◆ WHAT THIS TASK INVOLVES
Only the lines below from the one containing "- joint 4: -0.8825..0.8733" to the one containing "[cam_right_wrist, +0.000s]" should be repeated, both included and unchanged.
*** Opening of DATA PROVIDED ***
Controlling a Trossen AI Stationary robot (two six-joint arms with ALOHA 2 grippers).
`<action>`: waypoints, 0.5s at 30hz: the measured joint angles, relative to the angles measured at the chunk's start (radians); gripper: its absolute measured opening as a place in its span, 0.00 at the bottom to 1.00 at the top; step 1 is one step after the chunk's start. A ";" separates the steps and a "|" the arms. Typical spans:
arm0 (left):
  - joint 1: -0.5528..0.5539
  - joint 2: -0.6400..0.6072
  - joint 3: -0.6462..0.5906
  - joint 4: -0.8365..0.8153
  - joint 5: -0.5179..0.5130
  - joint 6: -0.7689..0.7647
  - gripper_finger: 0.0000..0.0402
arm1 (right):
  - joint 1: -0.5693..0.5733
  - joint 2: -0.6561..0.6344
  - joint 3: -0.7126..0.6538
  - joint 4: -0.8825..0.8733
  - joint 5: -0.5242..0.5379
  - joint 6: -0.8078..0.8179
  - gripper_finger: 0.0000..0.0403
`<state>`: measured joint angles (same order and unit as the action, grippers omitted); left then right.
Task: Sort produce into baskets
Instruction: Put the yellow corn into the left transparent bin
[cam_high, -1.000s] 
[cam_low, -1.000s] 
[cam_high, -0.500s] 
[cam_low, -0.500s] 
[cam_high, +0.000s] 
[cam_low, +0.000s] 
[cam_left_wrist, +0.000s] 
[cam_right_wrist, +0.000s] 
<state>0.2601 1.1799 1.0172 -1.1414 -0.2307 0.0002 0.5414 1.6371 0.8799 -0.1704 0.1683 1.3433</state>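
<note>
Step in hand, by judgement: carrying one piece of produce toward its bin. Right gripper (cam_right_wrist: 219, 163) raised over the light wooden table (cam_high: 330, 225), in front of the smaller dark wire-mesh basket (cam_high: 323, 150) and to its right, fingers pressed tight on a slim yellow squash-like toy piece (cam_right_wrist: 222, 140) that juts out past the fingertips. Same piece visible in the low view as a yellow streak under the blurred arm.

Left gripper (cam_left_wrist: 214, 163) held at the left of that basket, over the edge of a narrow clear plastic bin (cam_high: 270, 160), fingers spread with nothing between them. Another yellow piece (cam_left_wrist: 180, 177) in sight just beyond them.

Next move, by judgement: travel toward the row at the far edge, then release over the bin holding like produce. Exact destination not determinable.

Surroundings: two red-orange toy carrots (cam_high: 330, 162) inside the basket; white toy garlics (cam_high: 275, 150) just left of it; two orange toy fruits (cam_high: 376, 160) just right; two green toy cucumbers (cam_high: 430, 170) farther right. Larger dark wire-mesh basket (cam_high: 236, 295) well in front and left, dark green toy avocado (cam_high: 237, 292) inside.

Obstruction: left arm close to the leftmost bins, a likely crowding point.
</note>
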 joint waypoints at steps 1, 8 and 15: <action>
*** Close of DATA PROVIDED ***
◆ SOLUTION
  - joint 4: -0.8825..0.8733
  - joint 5: -0.5242..0.5379
  - joint 6: -0.8078..0.8179
  - gripper_finger: 0.0000..0.0403
`<state>`: measured joint angles (same order and unit as the action, grippers omitted); left then right.
Task: Sort produce into baskets
Instruction: Put the yellow corn into the left transparent bin
[cam_high, -1.000s] 
[cam_low, -1.000s] 
[cam_high, -0.500s] 
[cam_low, -0.500s] 
[cam_high, +0.000s] 
[cam_low, +0.000s] 
[cam_left_wrist, +0.000s] 
[cam_right_wrist, +0.000s] 

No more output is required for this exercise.